Four yesterday. Five today. He’s on an escalating spree. Those were my first thoughts. I said, “Captain Harry Thomas with sheriff’s homicide has a card just like this, taken in evidence at the Malibu Beach killings last night.”

 

Sheriff Cammarata scowled but said, “That’s true.”

 

Sheila Vicente said, “Mayor, he told me to tell you that unless you comply with his demands there will be no mercy after this.
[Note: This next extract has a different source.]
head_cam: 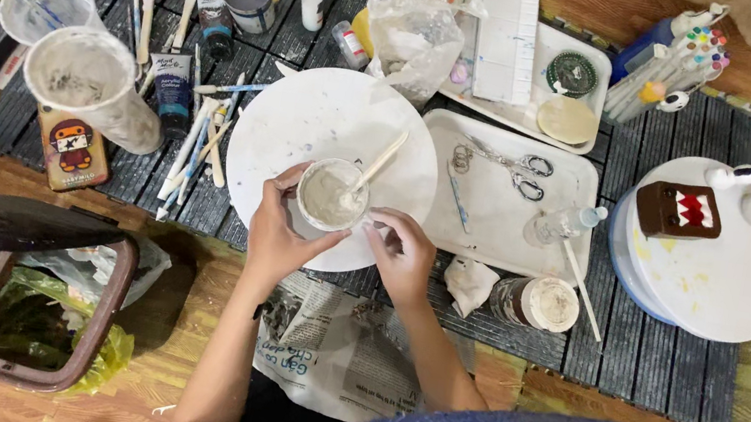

None.”

 

“What demands?” Mayor Wills said. “I haven’t heard any demands.”

 

There was a silence for a beat, broken by Chief Fescoe, who paled considerably before saying, “I have. In letters yesterday and today, and then again on video two hours ago.”

 

“What?” cried Blaze, the district attorney.

 

“And you told no one?” demanded Sheriff Cammarata.

 

Fescoe bristled. “At first we thought it was just some nut job writing crazy letters. We had no word that you found that calling card at Malibu last night. Until the killings at the CVS, we had nothing to say the threats were real.”

 

“What threats and what video?” Del Rio asked.

 

Fescoe nodded to his assistant. “The ones we got two hours ago.”

 

The assistant tapped an order into a laptop computer. YouTube appeared on the big screen. The featured video on the page was entitled

 

NO PRISONERS: FACES OF WAR L.A.

 

“Play it,” Fescoe said.

 

The slayings on the beach were ruthless, precise, and shot from the killer’s perspective. The camera work seemed remarkably smooth given the brutality of the action. The only parts of the killer you saw, however, were the gloves and the guns.

 

After the last man fell dead, a warning appeared:

 

IF YOU DO NOT COMPLY

 

MANY MORE WILL DIE.

 

NO ONE IS SAFE. NO ONE

 

“Hundred and twenty-five thousand hits,” Del Rio said, tearing me from thoughts of being under the tarps the night before, looking at the burned bodies of the four men I’d just seen executed on video.

 

“Comply?” the mayor said. “Comply with what?”

 

Fescoe paled again, swallowed, and said, “He wants money to stop the killings. Lots of money.”